The total monthly rent is nearly $3,700 — laughably high in most U.S. cities — but she’s grateful for it.
“If I hadn’t heard about this place, I was either going to end up living in a basement, or in this other apartment I know (where) the girls are struggling with leaks and mold,” Lopez said.
The Basic Needs Center at UC Berkeley, which operates a food pantry for students and faculty, found in a snapshot survey that a quarter of undergraduates reported they “lacked a safe, regular and adequate nighttime place to stay and sleep” at some point since October.
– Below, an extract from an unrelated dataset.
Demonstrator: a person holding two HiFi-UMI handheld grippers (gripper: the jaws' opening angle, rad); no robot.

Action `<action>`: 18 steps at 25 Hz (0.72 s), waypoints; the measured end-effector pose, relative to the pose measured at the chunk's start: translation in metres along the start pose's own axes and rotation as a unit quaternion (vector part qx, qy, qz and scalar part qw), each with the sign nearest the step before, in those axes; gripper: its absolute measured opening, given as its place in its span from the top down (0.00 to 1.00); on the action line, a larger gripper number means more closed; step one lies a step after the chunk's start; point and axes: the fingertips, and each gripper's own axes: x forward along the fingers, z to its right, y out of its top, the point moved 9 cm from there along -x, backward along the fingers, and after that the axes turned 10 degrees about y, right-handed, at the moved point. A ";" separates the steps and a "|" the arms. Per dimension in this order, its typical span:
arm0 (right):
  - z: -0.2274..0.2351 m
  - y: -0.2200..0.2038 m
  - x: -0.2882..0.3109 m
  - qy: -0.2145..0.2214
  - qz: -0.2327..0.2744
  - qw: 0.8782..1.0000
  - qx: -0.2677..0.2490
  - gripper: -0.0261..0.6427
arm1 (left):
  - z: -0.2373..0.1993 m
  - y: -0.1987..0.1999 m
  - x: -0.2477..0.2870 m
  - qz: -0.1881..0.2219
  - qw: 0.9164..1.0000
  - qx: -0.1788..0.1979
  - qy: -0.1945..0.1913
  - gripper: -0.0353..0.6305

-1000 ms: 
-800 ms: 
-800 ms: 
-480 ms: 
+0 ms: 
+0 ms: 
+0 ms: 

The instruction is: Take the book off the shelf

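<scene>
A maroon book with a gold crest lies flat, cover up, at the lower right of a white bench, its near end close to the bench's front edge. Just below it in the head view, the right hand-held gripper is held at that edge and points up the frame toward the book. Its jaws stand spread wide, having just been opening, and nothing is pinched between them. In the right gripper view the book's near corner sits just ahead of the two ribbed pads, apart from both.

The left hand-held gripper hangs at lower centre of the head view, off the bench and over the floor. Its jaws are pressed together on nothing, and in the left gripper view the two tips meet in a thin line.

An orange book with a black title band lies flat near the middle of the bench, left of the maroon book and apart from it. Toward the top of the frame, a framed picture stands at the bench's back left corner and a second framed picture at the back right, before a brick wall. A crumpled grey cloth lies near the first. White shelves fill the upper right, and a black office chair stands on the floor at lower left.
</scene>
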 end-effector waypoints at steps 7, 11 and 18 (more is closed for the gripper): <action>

“That’s huge,” said Ruben Canedo, co-chair of UC’s systemwide Basic Needs Committee. “This generation of students is navigating the most expensive cost-of-living market while at the same time having the least amount of financial support accessible to them.”
Thompson, the business administration major, started looking for an apartment last May, after spending his first year at home taking classes remotely to save money. He quickly realized that his rental budget of $750 was wildly inadequate and as a second-year student, he no longer qualified for priority in the dorms.
By the time classes began in late August, he was in a panic. He tried commuting from his home in Sacramento, leaving before 6 a.m. for the 80-mile (130-kilometer) drive to Berkeley and returning home around midnight to avoid traffic.
But that was grueling so he took to sleeping in his car. Initially he parked far away in a spot without parking limits. Then he parked at a lot between two student dorm complexes closer to campus, where exuberant partying kept him up at night.
He attended classes, studied and ate sparingly to save on ballooning food costs. He looked at apartments where five people were squeezed into two bedrooms with pared-down belongings stored under beds.
He slept in his car for almost two weeks until a sympathetic landlord who had also grown up in a low-income home reached out, offering a studio within walking distance of campus. The rent is $1,000 a month, and he hopes to stay until he graduates.
“I think I have a little bit of a PTSD factor,” he said.
Most students have no idea of the housing situation when they choose to attend UC Berkeley, said 19-year-old freshman Sanaa Sodhi, and the university needs to do more to prepare students and support them in their search.
The political science major is excited to move out of the dorms and into a two-bedroom apartment where she and three friends are taking over the lease. The unit is older but a bargain at $3,000 a month, she said. The housemates were prepared to pay up to $5,200 for a safe place close to campus.
“You don’t honestly know the severity of the situation before you’re in it,” she said, adding that landlords hold all the cards. “They know that whatever price they charge, we’ll inevitably have to pay it because we don’t really have a choice except maybe to live out of our cars.”
AP journalist Terence Chea contributed from Berkeley, California.